## Source material
+--

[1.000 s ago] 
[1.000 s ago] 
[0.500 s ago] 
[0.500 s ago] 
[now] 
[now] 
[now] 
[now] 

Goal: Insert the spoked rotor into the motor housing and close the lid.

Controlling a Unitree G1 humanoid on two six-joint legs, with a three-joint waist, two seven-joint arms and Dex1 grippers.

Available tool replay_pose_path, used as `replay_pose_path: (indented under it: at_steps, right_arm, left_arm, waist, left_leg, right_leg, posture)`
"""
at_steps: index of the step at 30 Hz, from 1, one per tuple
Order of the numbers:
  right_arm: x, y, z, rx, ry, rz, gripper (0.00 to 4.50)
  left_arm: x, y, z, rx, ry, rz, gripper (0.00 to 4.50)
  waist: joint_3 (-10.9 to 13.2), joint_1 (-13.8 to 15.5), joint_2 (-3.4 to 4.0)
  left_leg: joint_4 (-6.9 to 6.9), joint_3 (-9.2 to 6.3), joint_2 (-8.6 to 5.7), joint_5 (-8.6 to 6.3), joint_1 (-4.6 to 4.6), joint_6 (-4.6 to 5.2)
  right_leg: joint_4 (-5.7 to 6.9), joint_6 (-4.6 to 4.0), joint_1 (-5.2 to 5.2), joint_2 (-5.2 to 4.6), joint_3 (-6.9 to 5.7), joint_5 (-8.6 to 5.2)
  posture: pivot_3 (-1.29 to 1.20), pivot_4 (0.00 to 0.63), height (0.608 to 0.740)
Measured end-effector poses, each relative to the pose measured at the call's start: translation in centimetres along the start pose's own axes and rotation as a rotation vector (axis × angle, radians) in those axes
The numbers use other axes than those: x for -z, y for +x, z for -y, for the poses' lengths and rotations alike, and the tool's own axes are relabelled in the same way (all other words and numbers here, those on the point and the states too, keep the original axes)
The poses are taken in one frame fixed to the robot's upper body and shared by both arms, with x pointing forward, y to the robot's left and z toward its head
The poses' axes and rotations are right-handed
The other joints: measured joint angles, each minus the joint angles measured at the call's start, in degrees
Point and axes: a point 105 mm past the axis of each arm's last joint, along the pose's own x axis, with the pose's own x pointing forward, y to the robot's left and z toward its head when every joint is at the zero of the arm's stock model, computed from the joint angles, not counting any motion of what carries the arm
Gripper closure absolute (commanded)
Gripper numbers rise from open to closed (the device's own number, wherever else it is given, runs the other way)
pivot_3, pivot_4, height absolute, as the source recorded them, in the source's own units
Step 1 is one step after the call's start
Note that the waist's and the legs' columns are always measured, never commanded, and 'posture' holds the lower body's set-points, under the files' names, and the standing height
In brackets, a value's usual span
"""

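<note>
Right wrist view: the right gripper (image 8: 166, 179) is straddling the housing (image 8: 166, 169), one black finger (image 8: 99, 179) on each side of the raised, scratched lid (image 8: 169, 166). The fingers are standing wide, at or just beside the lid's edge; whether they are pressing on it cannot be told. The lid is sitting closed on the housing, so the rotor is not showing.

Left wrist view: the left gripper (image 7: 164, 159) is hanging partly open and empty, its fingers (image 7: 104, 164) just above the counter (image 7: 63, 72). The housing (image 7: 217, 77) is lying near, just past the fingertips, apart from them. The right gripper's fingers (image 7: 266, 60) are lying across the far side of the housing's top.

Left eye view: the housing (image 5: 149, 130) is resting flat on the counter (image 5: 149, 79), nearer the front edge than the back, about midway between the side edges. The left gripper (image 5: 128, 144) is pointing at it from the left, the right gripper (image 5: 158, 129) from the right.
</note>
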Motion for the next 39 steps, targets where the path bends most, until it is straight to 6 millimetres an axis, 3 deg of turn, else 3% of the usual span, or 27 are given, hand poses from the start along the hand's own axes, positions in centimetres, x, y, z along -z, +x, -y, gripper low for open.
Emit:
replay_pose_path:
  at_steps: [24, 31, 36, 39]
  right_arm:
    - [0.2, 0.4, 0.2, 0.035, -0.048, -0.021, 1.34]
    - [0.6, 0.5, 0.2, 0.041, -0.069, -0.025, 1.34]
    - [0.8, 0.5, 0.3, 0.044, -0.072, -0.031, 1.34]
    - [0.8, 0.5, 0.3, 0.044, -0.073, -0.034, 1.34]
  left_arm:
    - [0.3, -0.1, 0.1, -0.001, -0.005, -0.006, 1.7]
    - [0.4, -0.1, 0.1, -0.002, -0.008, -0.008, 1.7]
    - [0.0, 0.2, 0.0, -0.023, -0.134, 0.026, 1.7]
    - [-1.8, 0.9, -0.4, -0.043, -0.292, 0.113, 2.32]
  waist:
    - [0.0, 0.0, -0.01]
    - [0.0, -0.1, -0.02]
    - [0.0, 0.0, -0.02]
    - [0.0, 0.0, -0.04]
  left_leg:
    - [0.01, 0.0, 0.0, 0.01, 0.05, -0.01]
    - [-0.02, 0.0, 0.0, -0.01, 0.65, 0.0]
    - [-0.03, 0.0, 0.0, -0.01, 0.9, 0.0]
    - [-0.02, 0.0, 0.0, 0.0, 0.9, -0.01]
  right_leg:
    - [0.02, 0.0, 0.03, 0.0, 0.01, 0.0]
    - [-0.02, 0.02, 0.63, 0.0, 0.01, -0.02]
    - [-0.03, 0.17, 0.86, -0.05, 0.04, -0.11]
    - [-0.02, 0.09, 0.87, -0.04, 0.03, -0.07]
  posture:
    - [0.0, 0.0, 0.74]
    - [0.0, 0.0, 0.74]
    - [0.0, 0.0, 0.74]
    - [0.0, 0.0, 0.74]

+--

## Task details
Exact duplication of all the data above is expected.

## Written answer
[1.000 s ago] 
[1.000 s ago] 
[0.500 s ago] 
[0.500 s ago] 
[now] 
[now] 
[now] 
[now] 

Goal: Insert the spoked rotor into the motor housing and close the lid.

Controlling a Unitree G1 humanoid on two six-joint legs, with a three-joint waist, two seven-joint arms and Dex1 grippers.

Available tool replay_pose_path, used as `replay_pose_path: (indented under it: at_steps, right_arm, left_arm, waist, left_leg, right_leg, posture)`
"""
at_steps: index of the step at 30 Hz, from 1, one per tuple
Order of the numbers:
  right_arm: x, y, z, rx, ry, rz, gripper (0.00 to 4.50)
  left_arm: x, y, z, rx, ry, rz, gripper (0.00 to 4.50)
  waist: joint_3 (-10.9 to 13.2), joint_1 (-13.8 to 15.5), joint_2 (-3.4 to 4.0)
  left_leg: joint_4 (-6.9 to 6.9), joint_3 (-9.2 to 6.3), joint_2 (-8.6 to 5.7), joint_5 (-8.6 to 6.3), joint_1 (-4.6 to 4.6), joint_6 (-4.6 to 5.2)
  right_leg: joint_4 (-5.7 to 6.9), joint_6 (-4.6 to 4.0), joint_1 (-5.2 to 5.2), joint_2 (-5.2 to 4.6), joint_3 (-6.9 to 5.7), joint_5 (-8.6 to 5.2)
  posture: pivot_3 (-1.29 to 1.20), pivot_4 (0.00 to 0.63), height (0.608 to 0.740)
Measured end-effector poses, each relative to the pose measured at the call's start: translation in centimetres along the start pose's own axes and rotation as a rotation vector (axis × angle, radians) in those axes
The numbers use other axes than those: x for -z, y for +x, z for -y, for the poses' lengths and rotations alike, and the tool's own axes are relabelled in the same way (all other words and numbers here, those on the point and the states too, keep the original axes)
The poses are taken in one frame fixed to the robot's upper body and shared by both arms, with x pointing forward, y to the robot's left and z toward its head
The poses' axes and rotations are right-handed
The other joints: measured joint angles, each minus the joint angles measured at the call's start, in degrees
Point and axes: a point 105 mm past the axis of each arm's last joint, along the pose's own x axis, with the pose's own x pointing forward, y to the robot's left and z toward its head when every joint is at the zero of the arm's stock model, computed from the joint angles, not counting any motion of what carries the arm
Gripper closure absolute (commanded)
Gripper numbers rise from open to closed (the device's own number, wherever else it is given, runs the other way)
pivot_3, pivot_4, height absolute, as the source recorded them, in the source's own units
Step 1 is one step after the call's start
Note that the waist's and the legs' columns are always measured, never commanded, and 'posture' holds the lower body's set-points, under the files' names, and the standing height
In brackets, a value's usual span
"""

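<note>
Right wrist view: the right gripper (image 8: 166, 179) is straddling the housing (image 8: 166, 169), one black finger (image 8: 99, 179) on each side of the raised, scratched lid (image 8: 169, 166). The fingers are standing wide, at or just beside the lid's edge; whether they are pressing on it cannot be told. The lid is sitting closed on the housing, so the rotor is not showing.

Left wrist view: the left gripper (image 7: 164, 159) is hanging partly open and empty, its fingers (image 7: 104, 164) just above the counter (image 7: 63, 72). The housing (image 7: 217, 77) is lying near, just past the fingertips, apart from them. The right gripper's fingers (image 7: 266, 60) are lying across the far side of the housing's top.

Left eye view: the housing (image 5: 149, 130) is resting flat on the counter (image 5: 149, 79), nearer the front edge than the back, about midway between the side edges. The left gripper (image 5: 128, 144) is pointing at it from the left, the right gripper (image 5: 158, 129) from the right.
</note>
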Motion for the next 39 steps, targets where the path bends most, until it is straight to 6 millimetres an axis, 3 deg of turn, else 3% of the usual span, or 27 are given, hand poses from the start along the hand's own axes, positions in centimetres, x, y, z along -z, +x, -y, gripper low for open.
Emit:
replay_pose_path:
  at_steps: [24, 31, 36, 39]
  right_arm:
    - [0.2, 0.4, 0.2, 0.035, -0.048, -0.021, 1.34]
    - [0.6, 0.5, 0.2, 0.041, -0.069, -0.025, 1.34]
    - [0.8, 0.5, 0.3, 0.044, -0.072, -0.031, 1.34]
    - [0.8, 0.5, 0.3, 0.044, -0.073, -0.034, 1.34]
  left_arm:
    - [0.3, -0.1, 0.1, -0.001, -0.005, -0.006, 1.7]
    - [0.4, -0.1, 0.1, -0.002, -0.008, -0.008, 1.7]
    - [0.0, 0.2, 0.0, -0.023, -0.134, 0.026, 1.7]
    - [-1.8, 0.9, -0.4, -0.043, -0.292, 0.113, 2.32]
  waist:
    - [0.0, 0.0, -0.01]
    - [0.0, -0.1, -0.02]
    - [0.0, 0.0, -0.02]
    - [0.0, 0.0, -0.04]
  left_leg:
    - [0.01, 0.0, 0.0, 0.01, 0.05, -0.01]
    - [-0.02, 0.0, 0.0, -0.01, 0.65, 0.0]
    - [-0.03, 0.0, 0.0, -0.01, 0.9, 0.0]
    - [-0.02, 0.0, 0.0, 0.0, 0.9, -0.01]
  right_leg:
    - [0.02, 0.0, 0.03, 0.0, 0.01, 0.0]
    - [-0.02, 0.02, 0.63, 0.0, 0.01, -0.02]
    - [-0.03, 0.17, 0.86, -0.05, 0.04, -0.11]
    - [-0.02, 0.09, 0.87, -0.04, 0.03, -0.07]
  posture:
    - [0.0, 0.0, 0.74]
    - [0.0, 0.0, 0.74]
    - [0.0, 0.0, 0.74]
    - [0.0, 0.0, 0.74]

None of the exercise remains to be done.